Ghanaians have been warned to brace up to pay more for fuel if the local currency, the cedi, continues to depreciate against the dollar.
For the last three months, fuel prices have been reviewed upwards pushing consumers to squeeze additional monies for fuel purchases.
Even though the price of crude oil at the international market is still hovering at 55 dollars a barrel, the depreciation of the cedi against the dollar means Ghanaians have to pay more for fuel.
The price build for fuel in Ghana is largely influenced by currency performance, prices of oil on the international market as well taxes imposed or abolished.
A change in each of these could either lead to an increase or decrease in prices of fuel in Ghana, even though the prices have barely been reviewed downwards.
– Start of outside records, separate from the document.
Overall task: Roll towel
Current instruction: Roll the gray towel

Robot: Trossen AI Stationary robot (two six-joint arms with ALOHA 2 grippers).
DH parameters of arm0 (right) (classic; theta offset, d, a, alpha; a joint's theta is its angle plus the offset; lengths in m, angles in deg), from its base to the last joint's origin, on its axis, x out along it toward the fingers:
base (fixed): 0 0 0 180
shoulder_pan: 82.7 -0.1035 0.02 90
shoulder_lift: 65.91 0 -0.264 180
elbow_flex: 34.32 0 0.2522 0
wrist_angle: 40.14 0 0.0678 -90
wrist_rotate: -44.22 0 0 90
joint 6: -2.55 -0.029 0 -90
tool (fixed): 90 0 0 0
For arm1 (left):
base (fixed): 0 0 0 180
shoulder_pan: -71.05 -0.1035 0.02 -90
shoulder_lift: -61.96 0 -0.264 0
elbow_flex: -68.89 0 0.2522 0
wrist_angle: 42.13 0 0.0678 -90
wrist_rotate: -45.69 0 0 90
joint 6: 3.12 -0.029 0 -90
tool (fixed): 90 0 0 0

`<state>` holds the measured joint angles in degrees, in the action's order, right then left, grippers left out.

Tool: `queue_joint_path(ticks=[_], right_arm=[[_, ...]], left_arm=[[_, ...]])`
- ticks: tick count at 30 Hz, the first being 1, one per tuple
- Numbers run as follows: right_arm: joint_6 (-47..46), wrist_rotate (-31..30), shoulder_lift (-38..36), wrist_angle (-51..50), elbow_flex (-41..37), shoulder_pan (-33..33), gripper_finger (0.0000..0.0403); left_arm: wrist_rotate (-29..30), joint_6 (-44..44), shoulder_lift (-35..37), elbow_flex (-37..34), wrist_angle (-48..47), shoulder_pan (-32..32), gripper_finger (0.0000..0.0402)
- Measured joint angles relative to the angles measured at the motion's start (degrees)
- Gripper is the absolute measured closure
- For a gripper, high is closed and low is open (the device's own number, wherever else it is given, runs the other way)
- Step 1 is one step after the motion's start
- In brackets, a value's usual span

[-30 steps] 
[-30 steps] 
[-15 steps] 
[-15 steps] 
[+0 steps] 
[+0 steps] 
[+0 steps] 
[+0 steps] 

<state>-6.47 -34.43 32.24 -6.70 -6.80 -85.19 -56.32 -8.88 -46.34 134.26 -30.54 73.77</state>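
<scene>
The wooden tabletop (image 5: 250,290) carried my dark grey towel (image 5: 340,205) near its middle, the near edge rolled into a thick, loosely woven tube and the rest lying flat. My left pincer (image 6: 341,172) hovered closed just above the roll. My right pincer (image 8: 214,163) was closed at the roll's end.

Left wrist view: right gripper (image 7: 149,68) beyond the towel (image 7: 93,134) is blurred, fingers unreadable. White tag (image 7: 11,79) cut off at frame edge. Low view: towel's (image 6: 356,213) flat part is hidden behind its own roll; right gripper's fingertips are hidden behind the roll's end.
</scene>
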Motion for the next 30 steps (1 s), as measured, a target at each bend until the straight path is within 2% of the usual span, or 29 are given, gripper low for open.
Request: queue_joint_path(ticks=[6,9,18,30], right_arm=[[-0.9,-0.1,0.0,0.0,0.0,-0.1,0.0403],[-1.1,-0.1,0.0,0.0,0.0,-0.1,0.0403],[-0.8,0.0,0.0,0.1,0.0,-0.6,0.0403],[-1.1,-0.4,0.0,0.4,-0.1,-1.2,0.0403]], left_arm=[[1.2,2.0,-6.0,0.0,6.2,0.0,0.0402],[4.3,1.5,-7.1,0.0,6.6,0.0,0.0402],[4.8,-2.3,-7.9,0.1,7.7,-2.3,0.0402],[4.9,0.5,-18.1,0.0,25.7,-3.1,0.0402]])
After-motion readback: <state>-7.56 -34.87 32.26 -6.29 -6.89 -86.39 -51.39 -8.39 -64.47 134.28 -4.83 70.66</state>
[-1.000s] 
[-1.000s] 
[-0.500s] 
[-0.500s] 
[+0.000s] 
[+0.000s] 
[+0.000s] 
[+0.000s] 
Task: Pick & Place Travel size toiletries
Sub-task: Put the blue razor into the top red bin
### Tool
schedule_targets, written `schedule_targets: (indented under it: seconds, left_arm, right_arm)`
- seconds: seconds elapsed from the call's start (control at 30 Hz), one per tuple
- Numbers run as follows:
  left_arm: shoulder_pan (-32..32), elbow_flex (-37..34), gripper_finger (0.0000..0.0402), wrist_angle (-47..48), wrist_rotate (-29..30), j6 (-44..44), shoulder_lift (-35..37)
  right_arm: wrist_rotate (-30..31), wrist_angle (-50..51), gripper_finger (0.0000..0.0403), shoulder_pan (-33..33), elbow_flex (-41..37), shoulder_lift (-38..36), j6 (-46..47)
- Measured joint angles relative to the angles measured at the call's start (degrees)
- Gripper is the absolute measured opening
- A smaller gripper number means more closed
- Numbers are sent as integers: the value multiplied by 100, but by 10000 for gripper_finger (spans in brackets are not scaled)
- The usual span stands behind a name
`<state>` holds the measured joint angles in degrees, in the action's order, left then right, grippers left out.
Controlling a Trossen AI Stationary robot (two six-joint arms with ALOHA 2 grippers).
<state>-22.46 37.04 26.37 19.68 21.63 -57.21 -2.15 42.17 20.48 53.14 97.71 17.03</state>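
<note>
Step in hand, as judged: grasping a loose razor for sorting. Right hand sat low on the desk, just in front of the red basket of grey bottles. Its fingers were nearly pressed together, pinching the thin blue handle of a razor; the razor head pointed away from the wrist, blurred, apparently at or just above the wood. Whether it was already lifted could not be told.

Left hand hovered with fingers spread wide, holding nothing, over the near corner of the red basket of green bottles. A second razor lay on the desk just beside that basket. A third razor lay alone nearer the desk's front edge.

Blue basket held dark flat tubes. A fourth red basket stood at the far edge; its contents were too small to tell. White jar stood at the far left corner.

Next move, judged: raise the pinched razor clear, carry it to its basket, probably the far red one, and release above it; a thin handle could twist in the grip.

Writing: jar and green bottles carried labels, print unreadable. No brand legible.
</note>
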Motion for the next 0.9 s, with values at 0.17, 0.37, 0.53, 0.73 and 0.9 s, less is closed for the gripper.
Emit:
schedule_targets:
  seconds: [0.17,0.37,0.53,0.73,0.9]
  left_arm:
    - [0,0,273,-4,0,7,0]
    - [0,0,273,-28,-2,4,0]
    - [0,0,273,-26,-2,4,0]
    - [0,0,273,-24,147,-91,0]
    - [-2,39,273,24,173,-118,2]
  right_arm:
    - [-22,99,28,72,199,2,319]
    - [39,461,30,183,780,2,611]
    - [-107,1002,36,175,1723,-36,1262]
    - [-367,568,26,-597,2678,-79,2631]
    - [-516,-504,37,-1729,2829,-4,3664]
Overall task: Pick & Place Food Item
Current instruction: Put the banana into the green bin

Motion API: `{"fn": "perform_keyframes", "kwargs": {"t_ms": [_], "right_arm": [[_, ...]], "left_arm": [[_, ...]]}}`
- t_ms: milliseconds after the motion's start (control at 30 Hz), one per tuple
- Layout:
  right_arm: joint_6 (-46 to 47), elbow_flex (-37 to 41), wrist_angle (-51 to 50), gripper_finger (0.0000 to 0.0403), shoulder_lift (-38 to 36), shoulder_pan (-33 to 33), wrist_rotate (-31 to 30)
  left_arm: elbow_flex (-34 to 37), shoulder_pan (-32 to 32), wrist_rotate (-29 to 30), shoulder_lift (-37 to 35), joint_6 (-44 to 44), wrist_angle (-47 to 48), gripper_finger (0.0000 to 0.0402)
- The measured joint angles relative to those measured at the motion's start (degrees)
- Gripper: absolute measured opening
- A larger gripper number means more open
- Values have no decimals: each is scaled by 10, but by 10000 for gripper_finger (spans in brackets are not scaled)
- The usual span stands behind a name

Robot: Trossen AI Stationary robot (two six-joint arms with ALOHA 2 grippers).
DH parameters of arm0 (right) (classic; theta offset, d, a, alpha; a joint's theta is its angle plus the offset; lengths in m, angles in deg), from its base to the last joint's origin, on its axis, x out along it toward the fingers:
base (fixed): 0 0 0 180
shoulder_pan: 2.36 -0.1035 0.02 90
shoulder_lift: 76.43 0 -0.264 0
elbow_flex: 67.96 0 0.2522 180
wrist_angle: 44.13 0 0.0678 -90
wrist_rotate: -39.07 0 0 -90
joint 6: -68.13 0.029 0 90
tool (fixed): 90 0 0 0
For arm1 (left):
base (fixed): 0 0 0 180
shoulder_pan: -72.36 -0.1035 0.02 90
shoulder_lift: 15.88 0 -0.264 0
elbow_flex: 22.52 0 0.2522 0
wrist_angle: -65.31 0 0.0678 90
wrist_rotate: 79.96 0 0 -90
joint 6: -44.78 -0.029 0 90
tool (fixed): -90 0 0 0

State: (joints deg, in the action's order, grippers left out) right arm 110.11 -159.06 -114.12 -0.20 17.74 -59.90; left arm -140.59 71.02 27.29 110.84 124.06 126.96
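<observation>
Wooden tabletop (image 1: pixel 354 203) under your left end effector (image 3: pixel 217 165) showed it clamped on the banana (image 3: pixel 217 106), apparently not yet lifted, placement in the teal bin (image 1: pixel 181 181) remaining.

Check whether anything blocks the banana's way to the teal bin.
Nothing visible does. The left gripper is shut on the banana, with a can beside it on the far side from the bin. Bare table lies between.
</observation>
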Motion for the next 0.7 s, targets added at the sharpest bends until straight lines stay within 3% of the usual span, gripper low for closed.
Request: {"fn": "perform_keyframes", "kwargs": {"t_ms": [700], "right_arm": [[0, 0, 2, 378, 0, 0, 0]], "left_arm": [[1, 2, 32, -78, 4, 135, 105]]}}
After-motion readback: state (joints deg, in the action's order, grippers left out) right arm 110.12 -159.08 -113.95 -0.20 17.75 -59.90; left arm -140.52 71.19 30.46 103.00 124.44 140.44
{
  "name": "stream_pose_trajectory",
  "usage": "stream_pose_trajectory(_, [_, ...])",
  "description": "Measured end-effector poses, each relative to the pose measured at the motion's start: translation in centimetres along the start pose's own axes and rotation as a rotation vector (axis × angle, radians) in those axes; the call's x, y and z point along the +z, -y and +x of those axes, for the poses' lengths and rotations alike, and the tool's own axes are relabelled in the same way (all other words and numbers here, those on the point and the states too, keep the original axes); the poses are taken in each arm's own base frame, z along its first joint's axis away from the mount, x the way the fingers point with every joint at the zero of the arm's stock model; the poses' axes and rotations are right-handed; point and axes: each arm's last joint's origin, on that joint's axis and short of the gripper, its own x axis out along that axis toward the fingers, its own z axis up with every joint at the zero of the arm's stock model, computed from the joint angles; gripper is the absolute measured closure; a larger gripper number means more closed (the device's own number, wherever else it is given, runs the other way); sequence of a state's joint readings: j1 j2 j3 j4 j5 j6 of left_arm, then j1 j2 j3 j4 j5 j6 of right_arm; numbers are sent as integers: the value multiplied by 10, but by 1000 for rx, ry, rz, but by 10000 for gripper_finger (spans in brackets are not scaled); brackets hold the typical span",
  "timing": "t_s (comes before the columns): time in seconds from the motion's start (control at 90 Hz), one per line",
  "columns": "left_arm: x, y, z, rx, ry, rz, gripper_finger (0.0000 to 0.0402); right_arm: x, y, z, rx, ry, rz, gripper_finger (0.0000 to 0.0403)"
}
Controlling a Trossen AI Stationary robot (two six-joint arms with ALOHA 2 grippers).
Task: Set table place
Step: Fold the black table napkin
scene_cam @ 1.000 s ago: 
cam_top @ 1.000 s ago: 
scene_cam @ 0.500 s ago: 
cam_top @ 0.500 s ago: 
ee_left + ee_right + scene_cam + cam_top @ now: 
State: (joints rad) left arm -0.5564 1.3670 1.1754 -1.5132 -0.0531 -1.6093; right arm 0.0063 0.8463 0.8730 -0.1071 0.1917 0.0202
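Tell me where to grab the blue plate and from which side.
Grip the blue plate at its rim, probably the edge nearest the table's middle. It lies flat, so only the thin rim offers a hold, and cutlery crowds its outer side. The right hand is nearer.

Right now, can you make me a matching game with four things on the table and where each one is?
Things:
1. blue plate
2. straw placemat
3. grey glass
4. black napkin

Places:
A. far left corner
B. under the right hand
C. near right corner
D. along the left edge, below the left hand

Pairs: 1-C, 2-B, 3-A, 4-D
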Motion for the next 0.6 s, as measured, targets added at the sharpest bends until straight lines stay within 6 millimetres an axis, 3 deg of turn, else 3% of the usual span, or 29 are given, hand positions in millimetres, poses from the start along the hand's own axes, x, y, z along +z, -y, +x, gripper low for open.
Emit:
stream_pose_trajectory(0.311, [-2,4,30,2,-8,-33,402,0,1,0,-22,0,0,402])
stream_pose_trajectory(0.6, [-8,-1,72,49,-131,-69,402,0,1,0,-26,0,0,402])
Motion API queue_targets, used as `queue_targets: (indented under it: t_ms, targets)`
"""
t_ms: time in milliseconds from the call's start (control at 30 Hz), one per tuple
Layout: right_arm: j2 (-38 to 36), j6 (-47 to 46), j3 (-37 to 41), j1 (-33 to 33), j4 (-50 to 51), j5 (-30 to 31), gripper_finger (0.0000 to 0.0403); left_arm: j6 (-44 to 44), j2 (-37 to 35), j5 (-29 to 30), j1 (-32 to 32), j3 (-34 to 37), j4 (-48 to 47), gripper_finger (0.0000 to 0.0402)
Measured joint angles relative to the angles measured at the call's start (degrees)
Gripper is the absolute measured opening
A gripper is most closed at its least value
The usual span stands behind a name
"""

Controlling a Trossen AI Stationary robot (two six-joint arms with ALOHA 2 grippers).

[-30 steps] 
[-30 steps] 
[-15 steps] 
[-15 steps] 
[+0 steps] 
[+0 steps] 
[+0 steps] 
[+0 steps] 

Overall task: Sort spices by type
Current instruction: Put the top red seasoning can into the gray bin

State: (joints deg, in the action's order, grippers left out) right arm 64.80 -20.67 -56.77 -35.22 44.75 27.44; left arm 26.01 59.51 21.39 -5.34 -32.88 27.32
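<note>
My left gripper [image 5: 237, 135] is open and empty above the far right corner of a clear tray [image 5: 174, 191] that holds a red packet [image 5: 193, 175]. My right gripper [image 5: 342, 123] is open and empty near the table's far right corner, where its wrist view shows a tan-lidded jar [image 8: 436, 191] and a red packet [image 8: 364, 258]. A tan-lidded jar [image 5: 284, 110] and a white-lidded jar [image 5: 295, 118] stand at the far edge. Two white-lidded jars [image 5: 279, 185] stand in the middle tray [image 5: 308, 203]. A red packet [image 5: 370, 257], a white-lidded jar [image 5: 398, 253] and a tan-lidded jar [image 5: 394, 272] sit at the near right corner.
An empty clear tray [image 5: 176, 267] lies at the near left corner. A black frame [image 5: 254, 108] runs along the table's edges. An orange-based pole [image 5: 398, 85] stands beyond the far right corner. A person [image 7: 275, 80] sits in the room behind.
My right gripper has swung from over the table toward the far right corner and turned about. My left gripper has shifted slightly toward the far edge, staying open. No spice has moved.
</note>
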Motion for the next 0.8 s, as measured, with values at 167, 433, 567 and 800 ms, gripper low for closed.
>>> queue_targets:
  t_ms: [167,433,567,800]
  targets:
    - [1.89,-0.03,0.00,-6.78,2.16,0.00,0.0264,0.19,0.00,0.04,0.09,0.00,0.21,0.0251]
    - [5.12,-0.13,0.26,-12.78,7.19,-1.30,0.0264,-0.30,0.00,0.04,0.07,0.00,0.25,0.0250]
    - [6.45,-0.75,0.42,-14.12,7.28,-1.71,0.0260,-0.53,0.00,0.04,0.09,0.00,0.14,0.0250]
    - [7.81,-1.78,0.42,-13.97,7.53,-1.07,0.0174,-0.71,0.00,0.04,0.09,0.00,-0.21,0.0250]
With the cedi still on a free fall against the major currencies, fuel prices on the local market is set to experience another upward review.
Under the deregulation of the downstream petroleum sector the OMCs review prices of petroleum products every two weeks. However since the January, 2017, prices have been reviewed every week. The petroleum products have increased between 8 and 11 percent within the first week of January. This was also followed by an increase of between 4 and 10 percent last week.
Consumers have been protesting the rampant increases.
Speaking to Joy News, the Executive Secretary of the Chamber of Petroleum Consumers, Duncan Amoah painted a rather gloomy scenario.
“We are saying that the government should, through the Bank of Ghana, work to stabilize the cedi in order to be able to curtail the rampant increases we are seeing.
In the absence of that, these things are likely to continue and we are likely to have much further increases at pump prices going forward,” he suggested.
As a result of the increases the prices of kerosene, diesel and super are ranging from 3 cedis to 5 cedis per litre and it could increase further with the fall of the cedi.
Duncan said not only should government stabilize the cedi, it must give some minimum dispensation to petroleum importers in the country to allow more competitiveness in the sector.